The World Rally Championships, abbreviated as the WRC, are the highest level of global competition in the racing discipline of rallying. The FIA is the body responsible for organizing and governing them.
Drivers, co-drivers, and manufacturers compete in different championships, with a new team championship set to debut in 2021. The series now consists of 12 two- to three-day races that are run on a variety of surfaces, including gravel, asphalt, snow, and ice. Each rally is normally divided into 15–25 special stages, which are run on restricted roads against the clock.
The WRC has three categories, which include the Junior World Rally Championship, originally the WRC Academy, the World Rally Championship 2, and the World Rally Championship-3. The second and the third championships are both support championships that compete on the same events and stages as the WRC but with different rules. After the WRC drivers, the WRC-2, WRC-3, and junior entries race through the stages.
Safari Rally Racing in Kenya
For the first time since 2002, the WRC returns to Africa with the Kenyan Safari Rally, to be held on June 24-27. According to the WRC website, the old Safari has developed to meet the modern-day WRC, but its character has not changed, with tough closed dirt roads, picture-postcard beauty, and exotic fauna. Expect rough and rutted trails, as well as unexpected weather that could turn dry, dusty trails into sticky mudbaths.

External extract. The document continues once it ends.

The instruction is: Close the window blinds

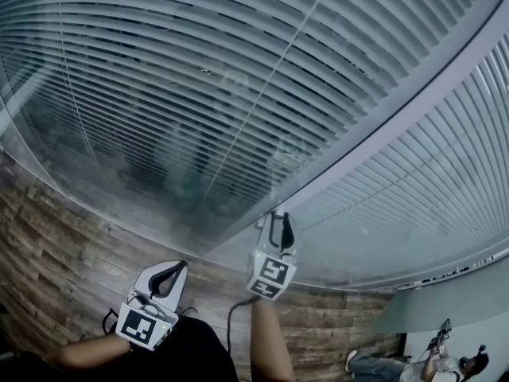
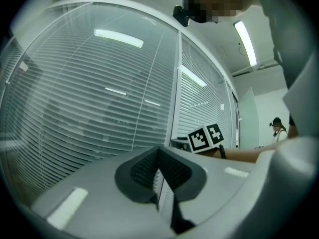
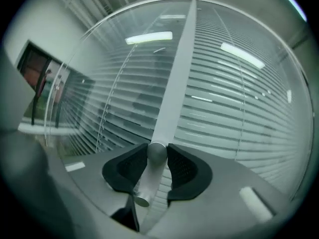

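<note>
Horizontal slat blinds (image 1: pixel 199 94) hang behind glass panes, their slats tilted partly open. A pale frame post (image 1: pixel 398 126) separates two panes. In the right gripper view a short metal knob (image 3: pixel 155 156) juts out from this post (image 3: pixel 174 73), and my right gripper (image 3: pixel 157 148) is shut on it, both dark pads pressing its rounded end. In the head view my right gripper (image 1: pixel 278 217) reaches up to the post. My left gripper (image 1: pixel 176 265) hangs lower and to the left, away from the glass; its jaws (image 2: pixel 159 151) meet at the tips with nothing between them.
A wood-pattern floor (image 1: pixel 64 237) runs along the foot of the glass wall. A person (image 1: pixel 429 360) sits at the lower right of the head view. A dark doorway (image 3: pixel 40 83) shows at the left of the right gripper view.
</note>
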Tool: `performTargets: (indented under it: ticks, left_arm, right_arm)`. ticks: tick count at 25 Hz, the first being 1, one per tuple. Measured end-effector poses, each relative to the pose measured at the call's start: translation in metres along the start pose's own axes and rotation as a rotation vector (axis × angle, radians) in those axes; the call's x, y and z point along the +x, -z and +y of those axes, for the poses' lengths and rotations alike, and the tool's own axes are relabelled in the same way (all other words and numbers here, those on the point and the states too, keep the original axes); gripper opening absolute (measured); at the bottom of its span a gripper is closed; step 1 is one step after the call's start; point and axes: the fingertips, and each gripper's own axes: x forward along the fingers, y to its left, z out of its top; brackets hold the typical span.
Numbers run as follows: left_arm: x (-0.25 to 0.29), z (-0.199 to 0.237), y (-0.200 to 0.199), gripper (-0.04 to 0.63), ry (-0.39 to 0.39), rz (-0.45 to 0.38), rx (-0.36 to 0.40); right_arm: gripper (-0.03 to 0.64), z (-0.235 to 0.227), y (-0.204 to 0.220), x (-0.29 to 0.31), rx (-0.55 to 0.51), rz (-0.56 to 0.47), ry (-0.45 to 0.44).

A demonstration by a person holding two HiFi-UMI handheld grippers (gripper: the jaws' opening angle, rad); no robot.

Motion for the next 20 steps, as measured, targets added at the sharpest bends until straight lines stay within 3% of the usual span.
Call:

“The old Safari has changed to meet the modern-day WRC, but its character has remained the same, with tough closed dirt roads, picture-postcard beauty, and exotic fauna.” The WRC website warns that competitors can expect rocky and rutted routes, as well as unpredictable weather that could turn dry and dusty trails into sticky mud baths.
The event will be held in Naivasha, in the county of Nakuru. The racetrack is 320,19 kilometers long. The reintroduction of the Safari Rally is a “moment of pride” for Kenya, according to Rose Wachuka, chief of staff at the Ministry of Sports, Culture, and Heritage.
“The rally is ingrained in our country’s history, so seeing it come together is fantastic. It’s thrilling to see everything come together, and it’s an honor to welcome drivers from all over the world to Kenya for the first time for the world’s toughest rally,” she told CTGN.
She added that the restrictions remained in place due to the pandemic, so as the FIA rules changed, the arena of motorsports changed. People will see a tougher rally with new rules, a great leadership team, and a population that will most likely be experiencing it for the first time. But, however, the experience would still be amazing.
Sébastien Ogier of France, who has won the World Rally Racers’ Championship seven times in the last eight seasons, is among the 58 drivers confirmed for the event.
In the meantime, the WRC has not yet communicated all the rules of the activity, as it’s yet to finalize the rules for in-person spectators. In other news, WRC.com will broadcast live coverage of all 18 stages of the rally.